Tract # 4 : Un jeu d'enfant.

Le lendemain au studio, Shuichi mâchait nerveusement les bâtonnés de bonbon rose, l'esprit égaré dans de sombres pensées, la tête soutenue au creux de ses mains. Lorsque Hiro entra dans la pièce, il compris immédiatement dans l'attitude de son ami que quelque chose le perturbait. Il ne pouvait continuer à affirmer que c'était son soit disant manque de confiance en lui. Non, Hiro savait que c'était bien plus profond et qu'une seule chose pouvait en être la cause comme à chaque fois qu'il l'avait surpris ainsi.

Que t'arrive-t-il encore ? Lui lança-t-il sans même prendre la peine de le saluer.

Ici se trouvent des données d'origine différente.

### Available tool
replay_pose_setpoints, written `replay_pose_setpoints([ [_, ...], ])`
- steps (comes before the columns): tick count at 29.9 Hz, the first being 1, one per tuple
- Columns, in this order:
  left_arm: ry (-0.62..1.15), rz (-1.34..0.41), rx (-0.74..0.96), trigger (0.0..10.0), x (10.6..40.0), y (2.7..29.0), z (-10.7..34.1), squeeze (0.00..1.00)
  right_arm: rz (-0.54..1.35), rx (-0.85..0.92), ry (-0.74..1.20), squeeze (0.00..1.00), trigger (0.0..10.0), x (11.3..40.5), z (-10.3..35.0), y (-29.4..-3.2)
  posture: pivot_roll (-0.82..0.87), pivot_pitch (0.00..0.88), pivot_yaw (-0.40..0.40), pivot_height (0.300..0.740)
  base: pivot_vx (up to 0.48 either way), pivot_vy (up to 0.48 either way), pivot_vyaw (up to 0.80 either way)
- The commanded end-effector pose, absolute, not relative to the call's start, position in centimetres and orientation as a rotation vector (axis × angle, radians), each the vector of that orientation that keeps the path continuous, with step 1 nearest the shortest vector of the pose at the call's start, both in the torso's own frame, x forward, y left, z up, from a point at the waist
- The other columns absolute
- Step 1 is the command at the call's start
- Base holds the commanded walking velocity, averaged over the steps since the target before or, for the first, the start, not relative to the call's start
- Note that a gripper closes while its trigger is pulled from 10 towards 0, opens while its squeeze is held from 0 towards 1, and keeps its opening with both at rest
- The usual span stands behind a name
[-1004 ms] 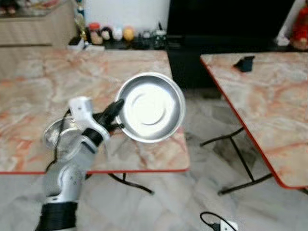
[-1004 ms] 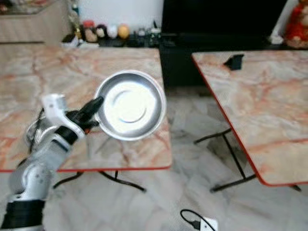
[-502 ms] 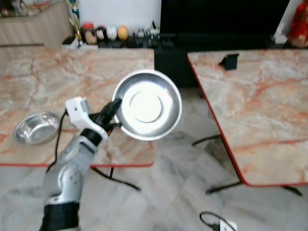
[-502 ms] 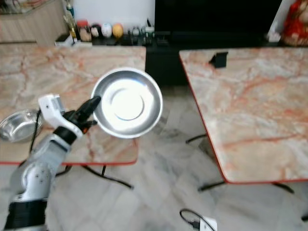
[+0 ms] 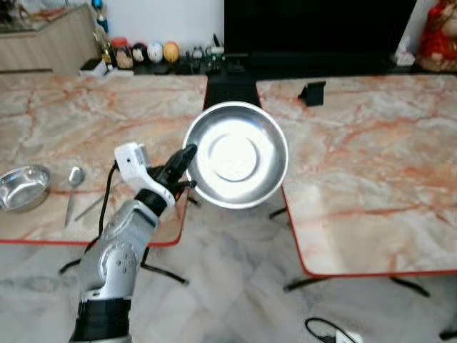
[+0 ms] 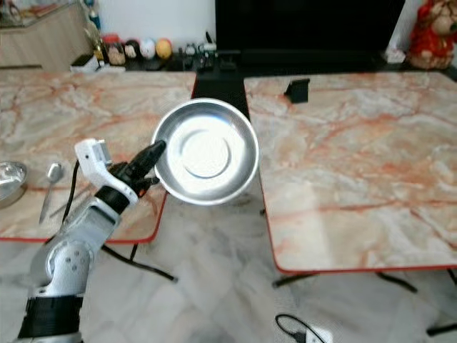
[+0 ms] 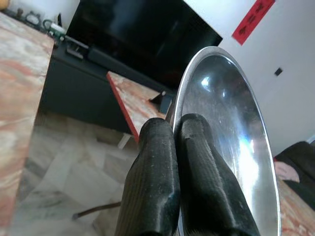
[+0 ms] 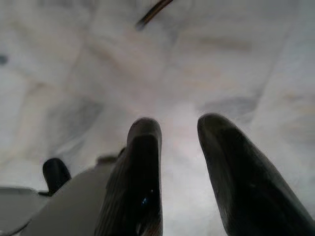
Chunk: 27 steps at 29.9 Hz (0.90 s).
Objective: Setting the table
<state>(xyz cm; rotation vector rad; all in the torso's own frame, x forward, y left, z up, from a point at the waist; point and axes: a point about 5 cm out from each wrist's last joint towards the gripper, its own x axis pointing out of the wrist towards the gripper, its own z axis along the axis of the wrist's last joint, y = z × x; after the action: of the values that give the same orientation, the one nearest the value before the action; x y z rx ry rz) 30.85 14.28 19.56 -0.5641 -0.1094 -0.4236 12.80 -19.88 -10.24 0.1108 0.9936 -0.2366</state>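
Note:
My left gripper (image 5: 184,158) is shut on the rim of a shiny steel plate (image 5: 235,154), held up in the air over the gap between two marble tables. In the left wrist view both black fingers (image 7: 162,187) pinch the steel plate's edge (image 7: 231,123). A small steel bowl (image 5: 23,187) and a spoon (image 5: 72,187) lie on the left table (image 5: 107,114). The right table (image 5: 371,164) stands just beyond the plate. My right gripper (image 8: 174,147) hangs open over the pale floor.
A small black object (image 5: 311,91) sits at the right table's far edge. A dark TV cabinet (image 5: 314,36) and a shelf of small ornaments (image 5: 143,53) line the back wall. A cable and white plug (image 5: 335,332) lie on the floor.
The camera has swung to the right: the right table fills more of the view and the bowl and spoon have come into sight. The plate stays held in my left gripper.

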Motion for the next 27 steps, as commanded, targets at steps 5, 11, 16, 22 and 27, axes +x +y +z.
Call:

Shuichi lui décocha un regard vague, sans intérêt et continua de regarder par la fenêtre.

Shuichi ! Répond moi ! Insista son ami. C'est encore à cause de Yuki.

A l'énonciation du nom de son amant, le jeune homme porta d'avantage d'attention au guitariste. Il soupira et se calla dans le siége. Ils se connaissaient par cœur et ne se cachaient jamais rien. A quoi bon chercher à le lui dissimuler.

Yuki me cache quelque chose. Avoua le jeune homme. Il m'a menti à plusieurs reprises alors qu'il ne le fait jamais.

Ce n'est pas la première fois qu'il te dissimule une partie de sa vie. Rétorqua Hiro sans ironie ou méchanceté.

Non, c'est différent. Il ne m'avait rien dit sur son passé et ne rien dire n'est pas mentir, mais cette fois ci il me ment vraiment.

Raconte-moi. Insista son ami.

Alors Shuichi lui raconta le rendez-vous surpris au restaurant puis la visite quasi certaine chez eux.

C'est tout de même bien maigre. Remarqua Hiro. Il faudrait plus de preuve.

Pour moi c'est suffisant. Je crois…J'ai peur qu'il ne me trompe avec…elle. Annonça-t-il avec difficulté avant d'enfouir son visage au creux de ses coudes, les larmes aux yeux. Après tout Yuki a déjà eu des aventures avec des femmes bien avant que je ne sois avec lui. Rappela-t-il.

Tu doutes de ses sentiments ?

Je…Hésita Shuichi. Non, je pense qu'il est sincère mais peut-être s'ennui-t-il avec moi, peut-être a-t-il besoin d'autre chose. Il s'est sans doute lassé de moi. Je ne sais pas, c'est difficile, je me sens perdu, Hiro. Je ne sais pas quoi faire et je ne pourrais jamais lui en parler en face. J'aurais trop peur de le mettre en colère si toute fois ce n'est pas ça.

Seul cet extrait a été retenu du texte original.